写真1 山形市門伝橋(昭和42年8月)山形新聞社
写真2 自衛隊による救助活動・中山町(昭和42年8月)
  2) 昭和51年8月5日から7日にかけての洪水
 5日午後3時、朝鮮半島南部に発生した低気圧が東北地方南部に接近するにしたがって前線も北上活発化し、6日3時には酒田沖に達した。山形県では5日昼頃から北部の鳥海山系と南部の朝日山系で雨が降り始めたが、雨域は次第に県中部の月山・朝日山系に集まり、豪雨の中心は夜半前には月山から朝日の北側、夜半過ぎには月山から朝日の南側に移った。6日9時までの降水量は天狗山の317mmを最高に中村209mm、肘折194mmなどに達し、1時間最大では尾花沢の61mmであった。
 河川の水位は、最上川本川では、大石田地点で警戒水位を13時間にわたって超え、ピーク時には警戒水位を1.67m上回った。
 この洪水による被害は、全壊流失5棟、半壊・床上浸水401棟、床下浸水1,737棟、農地冠水3,764ha、宅地等冠水1,689haに達した。

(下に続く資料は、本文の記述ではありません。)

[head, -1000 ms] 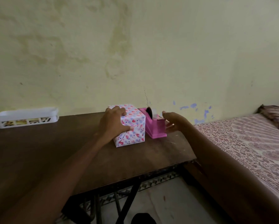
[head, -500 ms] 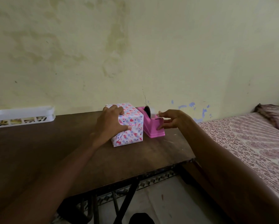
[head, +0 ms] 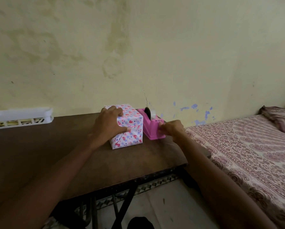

  3) 昭和56年8月23日から24日にかけての洪水
 16日に沖の鳥島の南西海上に発生した台風15号は、大型で並の勢力を保ちながら房総半島に上陸した。台風はその後、奥羽山脈に沿って北上し、県内では台風の接近に先立ち寒冷前線を伴った低気圧が日本海中部を東進したため、22日の夕方から雨が降り始め夜半には県内全域が暴風雨に見舞われた。降り始めからの総雨量は蔵王山が352mmという記録的な降雨量となるなど、県内のほとんどの地域で100から200mmの大雨となり、営農及び土木施設を中心に甚大な被害を受けた。
 この洪水による被害は、全壊流失1棟、半壊・床上浸水75棟、床下浸水230棟、農地冠水999ha、宅地等冠水34haに達した。

  (2) 治水事業の歴史
 最上川改修の歴史は古くから始まっているが舟運航路や農業用水確保のための低水路工事が主であった。1580年頃には、山形城主最上義光が大石田と村山の間の難所を開削させ、4年後には最大難所である碁点の岩石取除き工事に成功した。上流部でも江戸時代には上杉藩により航路開削の他、洪水氾濫の防止のための改修や堰の築造が行われた。
 県都を代表する河川である馬見ヶ崎川は、江戸時代初期まで現在の旧市街地を貫流していたが、しばしば大水害に見舞われたため、1624年頃山形藩主鳥居忠正が、現在の流路を築造している。なお、馬見ヶ崎川流域では、戦後、市街地への洪水被害の防止と洪水調節、上水道供給人口の増加による水源確保、および安定したかんがい用水の供給を目的とした蔵王ダムの建設に着手し、昭和45年に完成している。
 戦後の本圏域は、水害との戦いの歴史でもある。昭和42年8月の洪水により、最上川中流部も甚大な被害を受け、大久保遊水地が計画されるなど大幅な河川計画の見直しが行われた。また、昭和51年8月の洪水により、甚大な被害を受けた寒河江市内の沼川では、抜本的な治水対策として沼川放水路を施行している。白水川においては、ダム計画が位置付けられ、平成2年度に完成している。昭和56年8月の洪水では、馬見ヶ崎川をはじめ、山形市周辺部の須川、村山高瀬川、野呂川などが氾濫した。この洪水を受け、市街地周辺の治水安全度を高めるための河川改修が行われてきている。

※1 一般資産被害 住宅や商店・工場などの資産の被害を言う。 これに対し、橋や道路の被害は公共土木施設被害と言う。